En cierta ocasión, Sheila me pidió que rellenase un cuestionario insulso de una revista. Una de las preguntas era: «¿Cuál es la mayor debilidad de su amante?». Yo lo pensé y escribí: «A veces olvida el paraguas en los restaurantes». A ella le encantó, pero quiso que dijera alguna más y yo añadí: «Escuchar bandas infantiles y discos antiguos de Abba». Ella asintió muy seria con la cabeza y me prometió que procuraría cambiar.

Hablábamos de todo menos del pasado. Como es algo a lo que estoy más que acostumbrado en mi trabajo no me importaba mucho, pero ahora que lo pienso me resulta extraño, aunque entonces quizás aportaba cierto aire de misterio.
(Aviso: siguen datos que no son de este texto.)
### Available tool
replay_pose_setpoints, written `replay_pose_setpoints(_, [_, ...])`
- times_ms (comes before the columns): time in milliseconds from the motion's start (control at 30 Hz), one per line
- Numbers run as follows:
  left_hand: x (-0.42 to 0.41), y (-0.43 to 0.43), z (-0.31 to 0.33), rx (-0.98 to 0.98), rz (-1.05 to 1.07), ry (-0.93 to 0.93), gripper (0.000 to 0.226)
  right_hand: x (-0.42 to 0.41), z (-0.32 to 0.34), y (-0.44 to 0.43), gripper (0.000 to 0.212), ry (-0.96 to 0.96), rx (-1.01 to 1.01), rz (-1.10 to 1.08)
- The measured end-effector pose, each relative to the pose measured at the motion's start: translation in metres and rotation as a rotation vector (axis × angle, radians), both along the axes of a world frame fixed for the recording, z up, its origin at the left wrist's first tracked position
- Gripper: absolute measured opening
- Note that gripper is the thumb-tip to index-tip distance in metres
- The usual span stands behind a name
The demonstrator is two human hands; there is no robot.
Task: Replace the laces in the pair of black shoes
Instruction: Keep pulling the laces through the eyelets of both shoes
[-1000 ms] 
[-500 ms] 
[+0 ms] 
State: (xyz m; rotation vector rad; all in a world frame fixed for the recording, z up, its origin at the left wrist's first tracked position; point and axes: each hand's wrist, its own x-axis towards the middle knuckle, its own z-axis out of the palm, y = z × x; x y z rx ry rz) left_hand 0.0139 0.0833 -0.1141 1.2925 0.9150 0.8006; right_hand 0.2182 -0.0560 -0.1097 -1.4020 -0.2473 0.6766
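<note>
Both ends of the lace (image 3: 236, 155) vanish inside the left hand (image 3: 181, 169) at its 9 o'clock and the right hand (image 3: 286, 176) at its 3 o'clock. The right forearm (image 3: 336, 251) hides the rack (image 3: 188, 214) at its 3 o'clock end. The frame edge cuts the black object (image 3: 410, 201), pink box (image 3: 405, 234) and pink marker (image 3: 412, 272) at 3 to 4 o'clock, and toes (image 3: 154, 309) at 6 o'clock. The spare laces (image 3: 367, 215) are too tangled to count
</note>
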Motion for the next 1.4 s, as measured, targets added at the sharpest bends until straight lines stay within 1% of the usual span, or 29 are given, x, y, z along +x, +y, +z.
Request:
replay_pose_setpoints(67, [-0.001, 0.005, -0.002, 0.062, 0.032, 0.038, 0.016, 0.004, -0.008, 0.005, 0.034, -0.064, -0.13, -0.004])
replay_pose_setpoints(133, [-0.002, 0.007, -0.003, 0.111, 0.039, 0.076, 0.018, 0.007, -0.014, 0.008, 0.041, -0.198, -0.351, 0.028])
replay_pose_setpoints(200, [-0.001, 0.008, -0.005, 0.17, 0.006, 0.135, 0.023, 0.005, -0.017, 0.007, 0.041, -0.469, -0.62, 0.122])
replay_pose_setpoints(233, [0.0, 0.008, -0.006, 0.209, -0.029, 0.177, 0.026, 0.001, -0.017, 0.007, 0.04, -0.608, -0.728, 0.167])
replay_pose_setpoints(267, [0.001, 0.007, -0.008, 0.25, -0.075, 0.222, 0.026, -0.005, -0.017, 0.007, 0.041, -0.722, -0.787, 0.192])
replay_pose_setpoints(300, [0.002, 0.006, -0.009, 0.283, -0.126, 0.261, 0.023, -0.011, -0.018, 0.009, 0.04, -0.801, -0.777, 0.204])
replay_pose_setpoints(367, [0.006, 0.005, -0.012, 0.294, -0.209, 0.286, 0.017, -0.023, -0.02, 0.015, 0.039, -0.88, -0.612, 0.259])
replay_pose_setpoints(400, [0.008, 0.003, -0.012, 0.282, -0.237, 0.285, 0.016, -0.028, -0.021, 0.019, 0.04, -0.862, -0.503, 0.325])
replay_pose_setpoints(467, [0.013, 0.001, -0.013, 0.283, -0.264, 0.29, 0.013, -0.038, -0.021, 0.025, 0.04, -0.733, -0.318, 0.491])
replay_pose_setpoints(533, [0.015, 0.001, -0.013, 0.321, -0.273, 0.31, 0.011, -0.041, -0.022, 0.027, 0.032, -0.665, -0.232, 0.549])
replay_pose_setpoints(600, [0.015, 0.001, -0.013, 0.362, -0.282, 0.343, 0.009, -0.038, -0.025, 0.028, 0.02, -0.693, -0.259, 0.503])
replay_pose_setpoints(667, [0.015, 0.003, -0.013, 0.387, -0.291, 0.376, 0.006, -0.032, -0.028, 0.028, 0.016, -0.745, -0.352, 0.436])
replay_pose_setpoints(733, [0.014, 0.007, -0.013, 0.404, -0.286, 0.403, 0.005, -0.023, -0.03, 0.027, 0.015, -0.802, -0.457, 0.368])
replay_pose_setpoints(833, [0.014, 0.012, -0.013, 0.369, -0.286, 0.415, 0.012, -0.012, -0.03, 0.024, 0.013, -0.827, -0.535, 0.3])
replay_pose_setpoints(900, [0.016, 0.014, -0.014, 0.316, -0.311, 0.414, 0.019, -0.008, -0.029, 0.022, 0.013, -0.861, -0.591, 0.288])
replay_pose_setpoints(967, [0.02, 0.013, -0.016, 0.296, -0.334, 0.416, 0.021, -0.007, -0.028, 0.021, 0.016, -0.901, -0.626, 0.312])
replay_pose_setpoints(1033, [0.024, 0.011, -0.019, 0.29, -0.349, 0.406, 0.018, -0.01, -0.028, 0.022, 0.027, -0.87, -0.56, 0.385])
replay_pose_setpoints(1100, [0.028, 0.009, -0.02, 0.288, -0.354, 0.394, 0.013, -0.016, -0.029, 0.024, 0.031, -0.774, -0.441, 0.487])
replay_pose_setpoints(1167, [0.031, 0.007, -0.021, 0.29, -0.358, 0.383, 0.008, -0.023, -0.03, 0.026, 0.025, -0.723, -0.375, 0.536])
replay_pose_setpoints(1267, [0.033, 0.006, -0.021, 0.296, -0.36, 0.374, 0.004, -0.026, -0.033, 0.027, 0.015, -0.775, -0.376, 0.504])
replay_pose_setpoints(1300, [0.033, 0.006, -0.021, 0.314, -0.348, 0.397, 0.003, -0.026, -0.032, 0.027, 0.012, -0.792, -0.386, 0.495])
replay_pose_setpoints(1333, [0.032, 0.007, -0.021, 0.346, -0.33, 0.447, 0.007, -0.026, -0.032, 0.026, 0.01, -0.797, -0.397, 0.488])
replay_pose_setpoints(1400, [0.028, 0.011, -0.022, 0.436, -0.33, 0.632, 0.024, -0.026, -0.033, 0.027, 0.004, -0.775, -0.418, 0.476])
Mas por encima de todo ello -vuelvo a rogarles paciencia conmigo- era como si antes de nosotros no hubiese existido nada. Ni amores, ni compañeros, ni pasado. Habíamos nacido el día en que nos conocimos.

Sí, ya sé.

Melissa estaba sentada al lado de mi padre. Los veía de perfil y advertí que el parecido era asombroso. Yo me parecía a mi madre. Ralph, el marido de Melissa, dio la vuelta a la mesa del buffet. Era el clásico empresario estadounidense medio, de camisa de manga corta y camiseta blanca de cuello cerrado; un buen tío que estrechaba la mano con fuerza, zapatos perfectamente limpios, pelo bien cortado e inteligencia limitada. Nunca se aflojaba la corbata y no es que fuera realmente estirado, pero sólo estaba a gusto cuando las cosas eran como deben ser.